Standard Essential Patents and FRAND Licensing: Anything But 'Standard'
In his Patent and Trademark Law column, Rob Maier writes: Standard essential patent litigation is anything but "standard," especially when it comes to determining remedies for patents that must be licensed under fair, reasonable, and non-discriminatory (FRAND) terms.
March 24, 2020 at 12:30 PM
9 minute read
Standard essential patent (SEP) litigation is anything but "standard," especially when it comes to determining remedies for patents that must be licensed under fair, reasonable, and non-discriminatory (FRAND) terms. Court decisions in recent years have outlined a number of different ways these issues can be handled, and parties still today are left with some uncertainty as to which approach to setting FRAND terms will stand.

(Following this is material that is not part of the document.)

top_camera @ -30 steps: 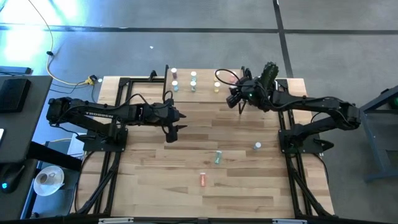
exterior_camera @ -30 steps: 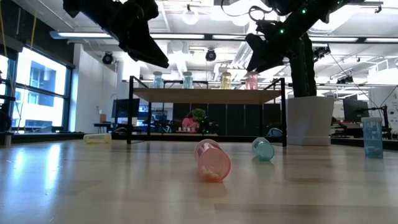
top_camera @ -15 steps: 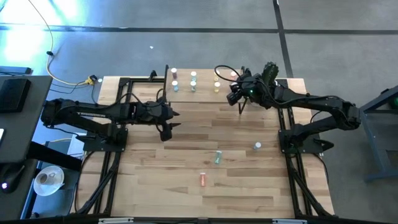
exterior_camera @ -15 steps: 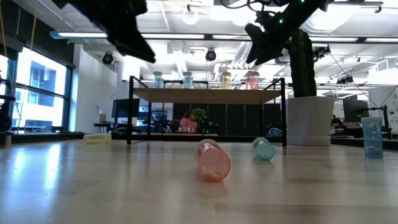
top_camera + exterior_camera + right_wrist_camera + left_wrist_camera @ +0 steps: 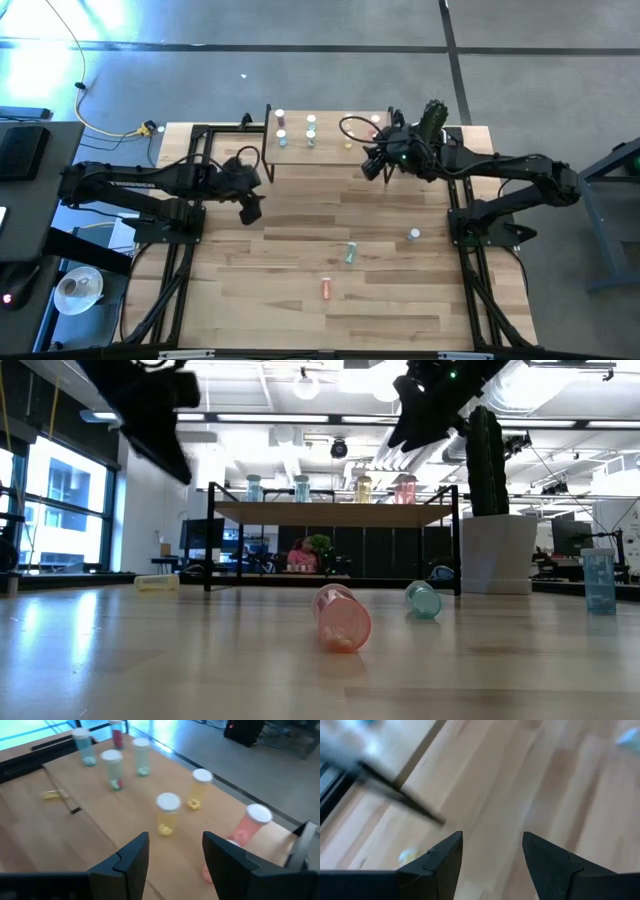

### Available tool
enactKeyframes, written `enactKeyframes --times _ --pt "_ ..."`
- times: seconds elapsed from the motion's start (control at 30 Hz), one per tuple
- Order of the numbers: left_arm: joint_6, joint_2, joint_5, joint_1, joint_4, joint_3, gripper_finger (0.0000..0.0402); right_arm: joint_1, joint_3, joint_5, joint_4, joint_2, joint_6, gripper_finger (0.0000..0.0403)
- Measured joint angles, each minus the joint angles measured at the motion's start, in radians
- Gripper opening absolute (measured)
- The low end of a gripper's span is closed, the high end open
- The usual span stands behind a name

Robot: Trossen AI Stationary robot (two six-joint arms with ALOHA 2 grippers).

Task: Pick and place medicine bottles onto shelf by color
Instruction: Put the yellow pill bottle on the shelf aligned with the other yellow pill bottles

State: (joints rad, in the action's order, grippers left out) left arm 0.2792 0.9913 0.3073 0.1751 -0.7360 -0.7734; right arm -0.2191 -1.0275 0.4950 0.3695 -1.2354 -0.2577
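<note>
The shelf (image 5: 322, 135) stands at the table's far edge with several bottles upright on its board (image 5: 165, 815), among them blue, green, yellow and pink ones. In the low view (image 5: 330, 513) they stand in a row on it. A pink bottle (image 5: 326, 288), a green bottle (image 5: 350, 252) and a blue-white bottle (image 5: 414, 234) lie on the table. My right gripper (image 5: 372, 165) is open and empty, high above the shelf's near right part (image 5: 175, 865). My left gripper (image 5: 250, 205) is open and empty above the table's left half (image 5: 492, 850).
A white pot with a cactus (image 5: 497, 553) stands at the far right corner beside the shelf. A yellow bottle (image 5: 157, 583) lies left of the shelf. A blue bottle (image 5: 598, 580) stands upright at the right. Bare wood lies between the arms and toward the near edge.
My left gripper has drawn back toward the table's left edge and gone up, staying open. My right gripper has risen and shifted a little toward the shelf. No bottle has moved.
</note>
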Motion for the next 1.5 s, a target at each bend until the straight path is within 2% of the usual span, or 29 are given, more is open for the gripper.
enactKeyframes --times 0.1,0.27,0.5,0.8,0.97,1.1,1.5 --pt "0.080 0.011 0.045 0.013 -0.069 0.010 0.0195 0.026 0.000 0.000 0.000 0.000 0.000 0.0177" --pt "0.152 0.044 0.048 0.055 -0.142 0.011 0.0195 0.049 0.000 0.000 -0.001 0.000 0.000 0.0177" --pt "0.135 0.108 0.047 0.144 -0.155 0.011 0.0195 0.056 0.000 0.001 -0.005 0.000 -0.004 0.0177" --pt "0.120 0.180 0.047 0.247 -0.271 0.012 0.0195 0.056 0.000 0.002 -0.008 0.000 -0.013 0.0177" --pt "0.139 0.166 0.025 0.285 -0.216 0.083 0.0195 0.056 0.000 0.002 -0.008 0.000 -0.022 0.0177" --pt "0.132 0.157 -0.026 0.336 -0.103 0.159 0.0195 0.056 0.000 0.002 -0.008 0.000 -0.029 0.0177" --pt "0.084 0.157 -0.072 0.416 0.074 0.243 0.0195 0.056 0.000 0.004 -0.008 0.000 -0.032 0.0177"
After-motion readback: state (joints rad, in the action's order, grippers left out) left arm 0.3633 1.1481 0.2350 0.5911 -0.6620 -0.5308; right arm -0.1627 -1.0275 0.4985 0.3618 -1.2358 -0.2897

Background on SEPs and FRAND
Standard essential patents (SEPs) cover technology that must be used in order to comply with an interoperability standard, such as the 3G and LTE standards for cellular telecommunications. These standards are typically developed by standard setting organizations (SSOs) comprised of members from companies across a given industry, all of whom work together to set the requirements and features of a new standard. The success of a standard depends on interoperability to achieve widespread use by numerous different participants in a given technology ecosystem.

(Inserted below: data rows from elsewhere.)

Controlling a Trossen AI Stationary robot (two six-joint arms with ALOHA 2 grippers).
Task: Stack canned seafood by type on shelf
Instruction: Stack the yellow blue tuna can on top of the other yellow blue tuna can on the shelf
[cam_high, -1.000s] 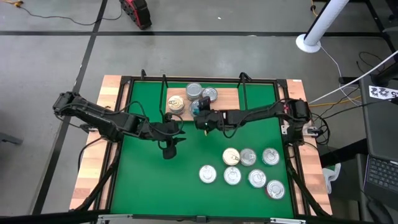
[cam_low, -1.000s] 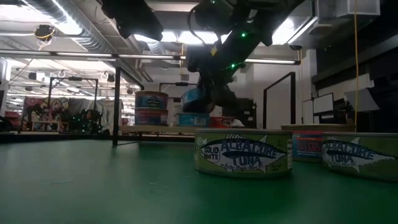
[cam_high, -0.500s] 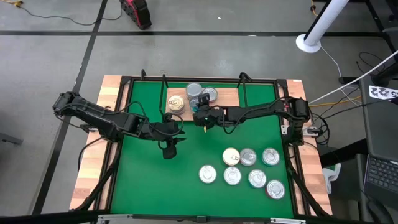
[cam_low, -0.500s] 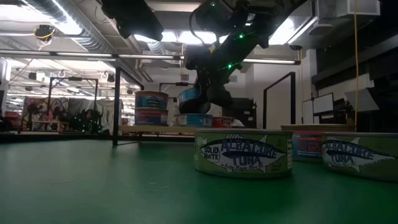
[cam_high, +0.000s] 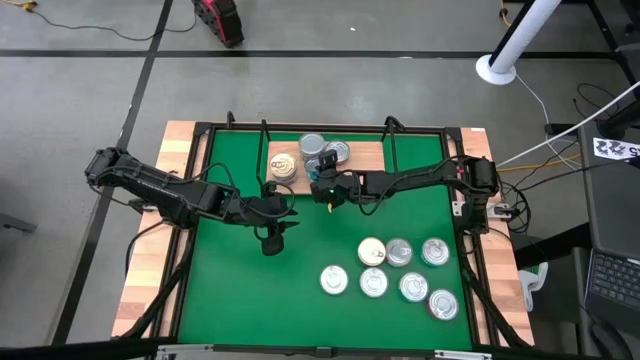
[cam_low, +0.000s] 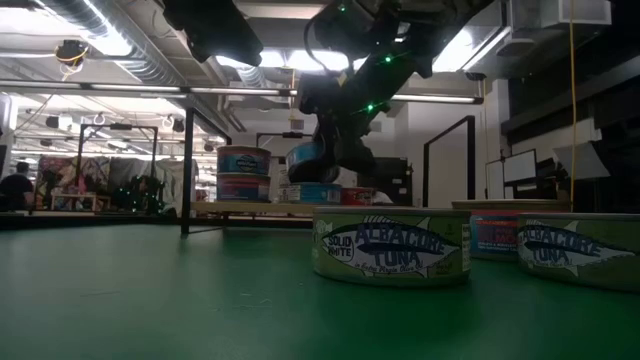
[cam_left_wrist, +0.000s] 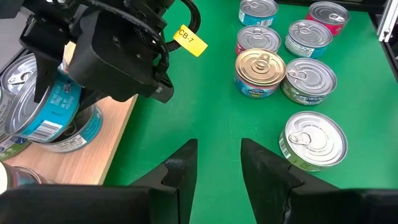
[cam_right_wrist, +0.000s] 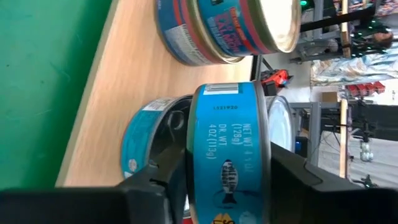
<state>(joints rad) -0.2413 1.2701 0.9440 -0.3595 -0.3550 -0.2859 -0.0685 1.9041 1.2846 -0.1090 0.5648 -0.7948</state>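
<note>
Over the shelf (cam_high: 355, 152) front edge, right gripper (cam_high: 322, 183) clamps a teal tin (cam_right_wrist: 227, 158) between its fingers, tilted above another teal tin (cam_left_wrist: 74, 127) on the board; left gripper (cam_left_wrist: 217, 163), part-open and holding nothing, hovers over the green mat (cam_high: 290, 290); labels behind partly hidden.

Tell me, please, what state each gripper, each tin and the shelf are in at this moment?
right gripper: shut on the teal tin, over the shelf.
teal tin: held, tilted, above another teal tin.
lower teal tin: upright on the shelf.
left gripper: open, empty, above the green mat.
seven loose tins: upright, lids up, on the mat.
</note>
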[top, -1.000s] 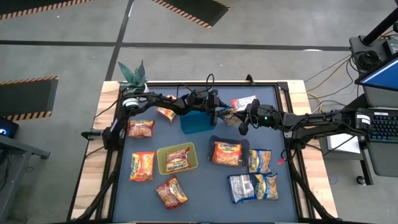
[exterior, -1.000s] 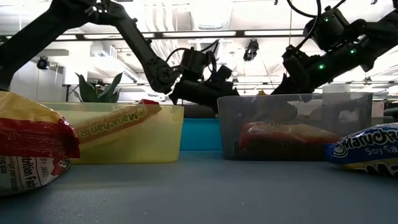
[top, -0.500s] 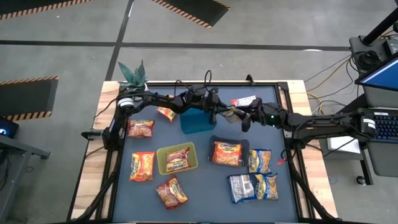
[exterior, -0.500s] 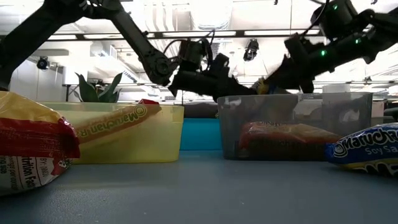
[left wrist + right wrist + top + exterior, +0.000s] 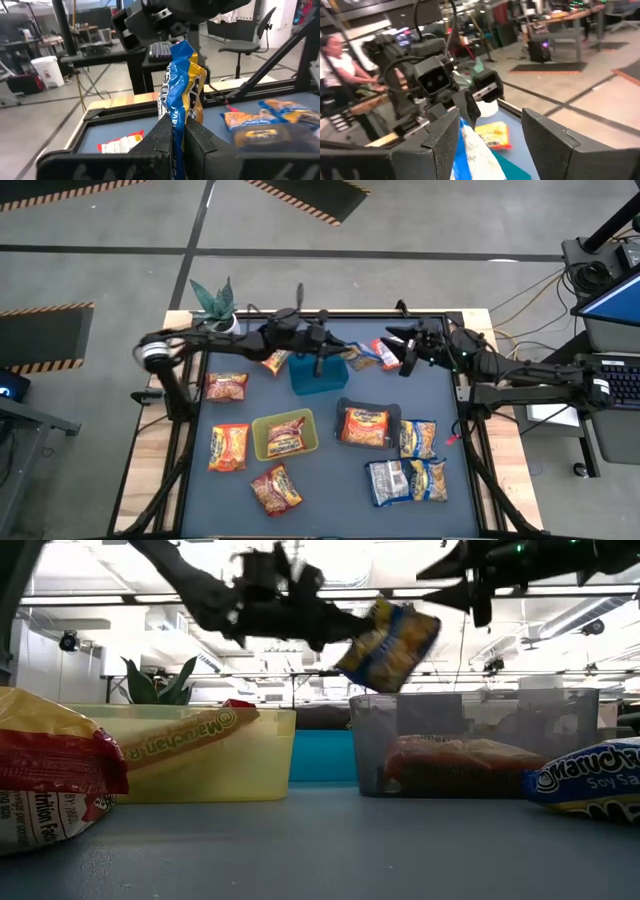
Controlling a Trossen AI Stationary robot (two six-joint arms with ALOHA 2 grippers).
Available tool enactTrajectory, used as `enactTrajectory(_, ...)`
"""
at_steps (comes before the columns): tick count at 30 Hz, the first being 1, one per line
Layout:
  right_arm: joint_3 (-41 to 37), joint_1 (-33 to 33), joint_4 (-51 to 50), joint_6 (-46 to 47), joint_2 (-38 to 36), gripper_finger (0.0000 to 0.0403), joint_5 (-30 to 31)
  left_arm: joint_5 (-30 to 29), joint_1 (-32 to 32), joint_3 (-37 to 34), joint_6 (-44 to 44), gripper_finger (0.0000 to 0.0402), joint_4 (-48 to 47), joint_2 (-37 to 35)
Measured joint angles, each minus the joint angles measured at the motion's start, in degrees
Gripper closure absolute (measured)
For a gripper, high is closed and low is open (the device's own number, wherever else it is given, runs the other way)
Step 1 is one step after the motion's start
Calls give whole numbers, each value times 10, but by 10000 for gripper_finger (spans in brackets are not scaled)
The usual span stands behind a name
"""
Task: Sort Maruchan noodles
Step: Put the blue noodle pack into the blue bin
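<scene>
We see our left claw (image 5: 179,142) pinched shut on a blue-and-yellow Maruchan packet (image 5: 181,82), held upright above the blue tray (image 5: 318,372) at the bench's (image 5: 320,490) far side. Just past it, our right claw (image 5: 490,132) stands open and empty, jaws spread around the packet's far end without gripping.

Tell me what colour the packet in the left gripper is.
Blue and yellow packet; clearest in the left wrist view.
</scene>
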Motion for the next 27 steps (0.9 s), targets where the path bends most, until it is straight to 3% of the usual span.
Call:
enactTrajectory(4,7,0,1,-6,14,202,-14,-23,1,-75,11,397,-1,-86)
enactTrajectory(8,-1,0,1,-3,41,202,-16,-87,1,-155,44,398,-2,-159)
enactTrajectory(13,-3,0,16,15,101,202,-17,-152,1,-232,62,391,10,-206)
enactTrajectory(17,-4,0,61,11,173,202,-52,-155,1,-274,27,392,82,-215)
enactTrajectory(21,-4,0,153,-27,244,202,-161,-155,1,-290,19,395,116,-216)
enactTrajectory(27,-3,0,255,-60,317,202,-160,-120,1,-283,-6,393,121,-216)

In a cellular telephone network standard, for example, these industry participants can include mobile phone manufacturers and cellular service companies. If, say, a cellular service company owns a patent that covers the process by which a mobile phone must connect to a cellular tower, the cellular service company could in theory block other cellular service companies from connecting phones to their cell towers, or block mobile phone manufacturers from selling phones that connect to the cellular network.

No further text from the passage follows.